Entering edit mode
4.7 years ago
sharmatina189059
▴
110
Hi all Can anyone tell me how to retrieve multi-line protein sequences with Ids present in headers?
>gi|1706522686|gb|QDM68077.1| CraA [Acinetobacter baumannii]
MKNIQTTALNRTTLMFPLALVLFEFAVYIGNDLIQPAMLAITEDFGVSATWAPSSMSFYLLGGASVAWLL
GPLSDRLGRKKVLLSGVLFFALCCFLILLTRQIEHFLTLRFLQGIGLSVISAVGYAAIQENFAERDAIKV
MALM
>gi|1818457412|dbj|BCA98153.1| 1-acyl-sn-glycerol-3-phosphate acyltransferase [Acinetobacter baumannii]

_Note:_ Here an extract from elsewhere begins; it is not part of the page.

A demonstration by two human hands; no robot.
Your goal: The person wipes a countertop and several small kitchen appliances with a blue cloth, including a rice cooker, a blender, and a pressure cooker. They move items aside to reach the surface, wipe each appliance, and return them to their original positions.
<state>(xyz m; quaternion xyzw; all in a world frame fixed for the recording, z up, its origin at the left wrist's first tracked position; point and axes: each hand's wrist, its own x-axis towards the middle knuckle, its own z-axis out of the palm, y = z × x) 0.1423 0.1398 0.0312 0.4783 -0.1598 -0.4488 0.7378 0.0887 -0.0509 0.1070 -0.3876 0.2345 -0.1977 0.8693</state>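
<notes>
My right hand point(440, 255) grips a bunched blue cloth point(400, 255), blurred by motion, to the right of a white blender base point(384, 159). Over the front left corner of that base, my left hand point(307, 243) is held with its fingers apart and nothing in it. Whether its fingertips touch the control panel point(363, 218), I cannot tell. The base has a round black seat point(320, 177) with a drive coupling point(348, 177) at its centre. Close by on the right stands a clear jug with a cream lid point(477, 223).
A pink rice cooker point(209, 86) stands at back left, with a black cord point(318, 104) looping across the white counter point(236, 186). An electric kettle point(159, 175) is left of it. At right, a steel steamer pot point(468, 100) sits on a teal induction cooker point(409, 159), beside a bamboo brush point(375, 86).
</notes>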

MTQTQSIVNSTLKKFSKIGLYGKKVTSATAAISEGFYLVYRHGLYKDPNNPVNTRYVQYFCRRLCQVFNL
EVQVHGTIPREPALWVSNHISWLDIAVLGSGARVFFLAKAEIEKWPILGNLAKGGGTLFIKRGSGDSIKI
>gi|1818457412|dbj|BCA98158.1| 1-acyl-phosphate acyltransferase [Acinetobacter baumannii]
MTQTQSIVNSTLKKFSKIGLYGKKVTSATAAISEGFYLVYRHGLYKDPNNPVNTRYVQYFCRRLCQVFNL
EVQVHGTIPREPALWVSNHISWLDIAVLGSGARVFFLAKAEIEKWPILGNLAKGGGTLFIKRGSGDSIKI
and I have Ids like
QDM68077.1
BCA98153.1
Please let me know how to retrieve sequnces for these Ids. Would appreciate if someone tell me how to use seqkit. I have used seqkit like
seqkit grep -nrif remaining_except_core 307_DR_determinats.fasta but getting nothing from this command.
Take a look at the
Similar posts
section on the right-hand side of the page for related questions and the corresponding solutions.e.g. Retrieve multi-line fasta sequences using list of locus tag shows a very similar question and an accepted solution that you could try.

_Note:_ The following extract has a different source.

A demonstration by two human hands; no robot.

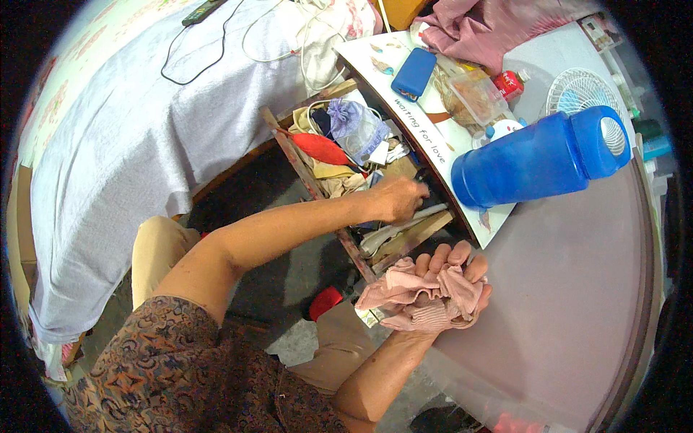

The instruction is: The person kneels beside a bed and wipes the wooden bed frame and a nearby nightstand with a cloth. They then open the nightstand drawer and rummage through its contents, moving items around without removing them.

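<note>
My left hand (395, 199) is over an open wooden drawer (354, 251), its fingers curled and slightly blurred. Whether it grips anything cannot be seen. My right hand (461, 257), palm up, holds a crumpled pink ribbed cloth (425, 295) beside the drawer's near end. In the drawer lie a lavender drawstring pouch (352, 127), a red pointed pouch (322, 149), a pale long object (381, 236) and several crumpled cloths and papers. My left forearm hides part of the drawer.
A large blue bottle (520, 159) lies on the table mat (490, 222), near a blue case (414, 73), a clear plastic box (479, 97), a red bottle (509, 85) and a small fan (582, 92). A bed with a pale blue cover (119, 162) is at left, with a remote control (201, 12) and cables.
</note>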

Also take a look at: https://bioinf.shenwei.me/seqkit/usage/#grep
If you can do this with a GUI application, then take a look at SEDA (https://www.sing-group.org/seda/).
You can apply the Pattern filtering operation (https://www.sing-group.org/seda/manual/operations.html#pattern-filtering) to the headers (check the Header radio button) using the sequence IDs you want (Note: you can use the Import patterns option to import these IDs from a TXT file instead of typing them manually into the GUI).